= Henry Martens =

English painter

Henry Martens (1790, London – 1868, London) was an English military illustrator and artist. He worked mainly in water-color although a few oil paintings do exist. He was the eldest of three sons of Christoph Heinrich (anglice Christopher Henry) Martens and his wife Rebecca, the others being John William and Conrad.

==Works==
Martens exhibited pictures at various galleries including the British Institution and particularly at the Society of British Artists. Between 1828 and 1842, he showed no fewer than 34 water-colors at the latter, the majority depicting military scenes such as The Skirmish at Drumclog (1833–34), Out-post duty - English Hussars (1836), Charles I at the Battle of Naseby (1839) and Cavalry engagement at Benevente during Sir John Moore's Retreat (1842).

He produced work ready for etching from drawings supplied by Captain George Rodney Mundy for publication in his 1848 book, Narrative of Events in Borneo and the Celebes..., originals of which are now in Australia.

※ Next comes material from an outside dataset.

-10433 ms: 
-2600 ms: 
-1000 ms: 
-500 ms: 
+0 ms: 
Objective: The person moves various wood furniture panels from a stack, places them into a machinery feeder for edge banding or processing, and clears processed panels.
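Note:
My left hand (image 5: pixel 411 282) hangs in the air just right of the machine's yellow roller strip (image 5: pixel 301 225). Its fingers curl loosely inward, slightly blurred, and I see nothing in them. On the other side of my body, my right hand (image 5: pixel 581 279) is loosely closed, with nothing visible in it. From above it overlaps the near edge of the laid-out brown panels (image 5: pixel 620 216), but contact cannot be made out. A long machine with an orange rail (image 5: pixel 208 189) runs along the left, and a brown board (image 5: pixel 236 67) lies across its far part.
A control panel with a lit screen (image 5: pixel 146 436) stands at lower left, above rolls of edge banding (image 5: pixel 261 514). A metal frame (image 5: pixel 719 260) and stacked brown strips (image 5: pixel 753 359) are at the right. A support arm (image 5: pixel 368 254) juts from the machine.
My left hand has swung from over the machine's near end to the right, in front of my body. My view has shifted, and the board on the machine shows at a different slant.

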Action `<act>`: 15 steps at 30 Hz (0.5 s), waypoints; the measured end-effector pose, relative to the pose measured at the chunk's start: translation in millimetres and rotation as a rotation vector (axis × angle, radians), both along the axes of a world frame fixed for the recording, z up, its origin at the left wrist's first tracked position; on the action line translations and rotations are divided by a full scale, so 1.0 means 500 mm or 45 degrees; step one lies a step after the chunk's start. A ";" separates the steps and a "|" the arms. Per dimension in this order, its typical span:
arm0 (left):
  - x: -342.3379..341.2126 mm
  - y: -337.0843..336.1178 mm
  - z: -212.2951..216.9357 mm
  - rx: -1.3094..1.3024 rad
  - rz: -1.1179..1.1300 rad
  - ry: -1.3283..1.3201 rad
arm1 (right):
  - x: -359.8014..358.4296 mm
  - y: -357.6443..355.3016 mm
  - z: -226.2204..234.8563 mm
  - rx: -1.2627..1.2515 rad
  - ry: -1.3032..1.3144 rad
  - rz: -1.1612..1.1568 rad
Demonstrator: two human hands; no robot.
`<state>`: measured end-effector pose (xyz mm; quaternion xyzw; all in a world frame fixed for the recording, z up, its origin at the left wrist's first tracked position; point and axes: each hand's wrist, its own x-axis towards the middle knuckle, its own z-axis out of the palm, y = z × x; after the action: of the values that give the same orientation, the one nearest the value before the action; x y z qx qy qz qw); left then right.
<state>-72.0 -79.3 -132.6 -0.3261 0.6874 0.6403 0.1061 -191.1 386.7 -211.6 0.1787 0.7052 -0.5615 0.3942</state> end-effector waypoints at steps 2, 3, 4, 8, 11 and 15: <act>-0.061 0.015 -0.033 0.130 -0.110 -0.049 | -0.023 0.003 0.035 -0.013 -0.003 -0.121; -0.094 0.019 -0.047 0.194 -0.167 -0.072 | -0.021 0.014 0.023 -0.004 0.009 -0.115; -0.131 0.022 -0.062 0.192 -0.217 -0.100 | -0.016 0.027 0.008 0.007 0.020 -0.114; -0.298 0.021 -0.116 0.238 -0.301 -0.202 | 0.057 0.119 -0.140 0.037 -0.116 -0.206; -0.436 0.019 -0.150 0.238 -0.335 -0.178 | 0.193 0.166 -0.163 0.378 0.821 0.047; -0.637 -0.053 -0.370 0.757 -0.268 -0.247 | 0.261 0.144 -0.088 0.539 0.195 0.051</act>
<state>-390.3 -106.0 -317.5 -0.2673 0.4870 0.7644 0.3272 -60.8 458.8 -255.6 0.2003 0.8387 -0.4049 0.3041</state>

He created works for the firm of Rudolf Ackermann who ran the Eclipse Sporting Gallery at 191 Regent Street. The majority of these depicted military uniforms and battle scenes, particularly images of the Sikh Wars and the Kaffir Wars. The set of Sikh War lithographs published by Ackermann's in 1847 is particularly notable. Martens supplied water-color drawings which were then lithographed by John Harris. Included in the collection were prints of the Battle of Ferozeshah, the Battle of Aliwal, and the Battle of Sobraon, and Martens based his pictures on sketches supplied by Major George Francis White, an officer of the 31st Regiment who had served in the campaign.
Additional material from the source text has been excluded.